Supporting data management on cluster grids
Introduction
Cluster grid computing [1], [2] can be considered an actual alternative to both grid computing [3], [4], [5] and traditional parallel computing based on supercomputing systems and on clusters of workstations exploited as a unique, coherent, high performance computing resource. However, while clusters of workstations are currently used to build high performancecost ratio computing platforms, grid computing still means to integrate heterogeneous computing resources of widely varying capabilities, connected by potentially unreliable, heterogeneous networks, and located in different administrative domains. In fact, this can create many problems for programmers, who have to deal with highly variable communication delays, security threats, machine and network failures, and the distributed ownership of computing resources, if they want to properly configure and optimize their large-scale applications in a grid computational context.
On the other hand, traditional parallel computing, particularly that based on clusters of workstations, tends to use networked computing resources widely available within the so-called “departmental” organizations, such as research centers, universities, and business enterprises, where problems concerning security, ownership, and configuration of the used networked resources are commonly and easily solved within a single administrative domain [6].
However, it is also worth noting that most of the computing resources existing within departmental organizations are often represented by computing nodes belonging to non-routable, private networks and connected to the Internet through publicly addressable IP front-end nodes [6]. As a consequence, such resources cannot be considered as actually available to run large-scale applications, since they cannot be easily exploited by widely used, conventional or standard parallel programming supports, such as PVM (Parallel Virtual Machine) [7] or MPI (Message Passing Interface) [8], or middlewares for grid computing [3], [5].

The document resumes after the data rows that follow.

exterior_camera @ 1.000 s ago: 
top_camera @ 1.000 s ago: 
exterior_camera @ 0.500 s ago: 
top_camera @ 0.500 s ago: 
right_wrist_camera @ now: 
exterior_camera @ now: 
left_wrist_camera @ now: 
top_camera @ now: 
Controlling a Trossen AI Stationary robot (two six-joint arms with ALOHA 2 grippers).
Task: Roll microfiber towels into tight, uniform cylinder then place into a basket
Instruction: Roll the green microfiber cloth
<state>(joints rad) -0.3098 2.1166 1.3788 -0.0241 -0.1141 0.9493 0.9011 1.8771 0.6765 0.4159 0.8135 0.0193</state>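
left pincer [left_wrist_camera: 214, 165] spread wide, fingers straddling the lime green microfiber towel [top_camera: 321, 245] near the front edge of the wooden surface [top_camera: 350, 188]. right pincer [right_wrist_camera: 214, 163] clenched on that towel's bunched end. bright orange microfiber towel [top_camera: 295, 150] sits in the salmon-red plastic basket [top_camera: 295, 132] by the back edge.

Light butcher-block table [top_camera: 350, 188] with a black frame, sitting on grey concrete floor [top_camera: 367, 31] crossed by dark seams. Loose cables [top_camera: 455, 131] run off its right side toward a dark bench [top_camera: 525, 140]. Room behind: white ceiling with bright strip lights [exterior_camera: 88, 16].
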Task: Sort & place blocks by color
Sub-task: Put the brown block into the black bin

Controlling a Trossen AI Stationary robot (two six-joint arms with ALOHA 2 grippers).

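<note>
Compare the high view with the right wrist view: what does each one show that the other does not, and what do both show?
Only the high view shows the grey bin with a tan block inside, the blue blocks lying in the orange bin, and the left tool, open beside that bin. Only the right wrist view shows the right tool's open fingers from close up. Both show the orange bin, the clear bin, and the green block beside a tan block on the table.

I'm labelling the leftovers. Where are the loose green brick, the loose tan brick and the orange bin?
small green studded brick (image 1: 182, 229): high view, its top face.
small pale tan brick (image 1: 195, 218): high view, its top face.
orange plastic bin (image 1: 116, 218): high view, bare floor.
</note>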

ePVM [6], [9] is an extension of PVM [7], [10], [11], a well-known programming system mainly used by the scientific community to develop high performance, large-scale parallel applications on high performancecost ratio computing platforms, such as clusters of workstations (COWs). The main goal of ePVM is to enable PVM applications to efficiently run on “cluster grids” spanning across multidomain, non-routable networks. In fact, ePVM enables computing nodes, even those not provided with public IP addresses but connected to the Internet through publicly addressable IP front-end computing nodes, to be used as hosts in a unique parallel virtual machine. Therefore, ePVM allows programmers to build and dynamically reconfigure a PVM compliant parallel virtual machine that can be extended to comprise collections of COWs provided that these are supplied with publicly addressable IP front-end nodes. As a consequence, even if all the computing nodes taking part in an ePVM virtual machine result in being actually arranged according to a physical network topology consisting of two hierarchical levels (the level of the publicly addressable IP nodes and the level of the non publicly addressable IP nodes belonging to COWs), they virtually appear as arranged according to a flat logical network topology.
Furthermore, it is also worth noting that large-scale PVM applications often generate enormous volumes of data, which can be efficiently managed and distributed among the computing nodes by specific parallel file systems (PFS’s). To this end, in the past, a number of PFS’s were developed [12], [13], [14]. Among them, PIOUS (Parallel Input/Output System) [15], [16], [17] was purposely designed to incorporate parallel I/O into existing parallel programming systems. It has been widely used as a normal parallel application within PVM. Therefore, PIOUS could be directly exploited within ePVM. However, the execution of PIOUS under ePVM usually results in it being penalized by the two-level physical network topology characterizing the cluster grids normally built by ePVM, and this ends up also penalizing the applications using both ePVM and PIOUS.
This paper presents ePIOUS [18], the optimized implementation of PIOUS under ePVM. The implementation has been carried out taking into account the basic ideas and architecture of ePVM. Therefore, the implementation fully exploits the two-level physical network topology characterizing the cluster grids built by ePVM. To this end, ePIOUS has been also provided with a specific file caching service that can speed up file accesses across clusters.
The outline of the paper is as follows. Section 2 summarizes the main PVM concepts. Section 3 describes the ePVM approach, whereas Section 4 briefly presents the ePVM programming system. Section 5 describes the ePIOUS parallel file system. Section 6 reports on some experimental results. In Section 7 a brief conclusion is presented.
Section snippets
The PVM programming system
PVM [7], [10], [11] is a programming system based on the concept of a “virtual machine”, that is, a software abstraction of a distributed computing platform consisting of a set of cooperating processes, called “daemons”, that together supply the services required to run parallel applications as if they were on a distributed memory parallel computer (see Fig. 1).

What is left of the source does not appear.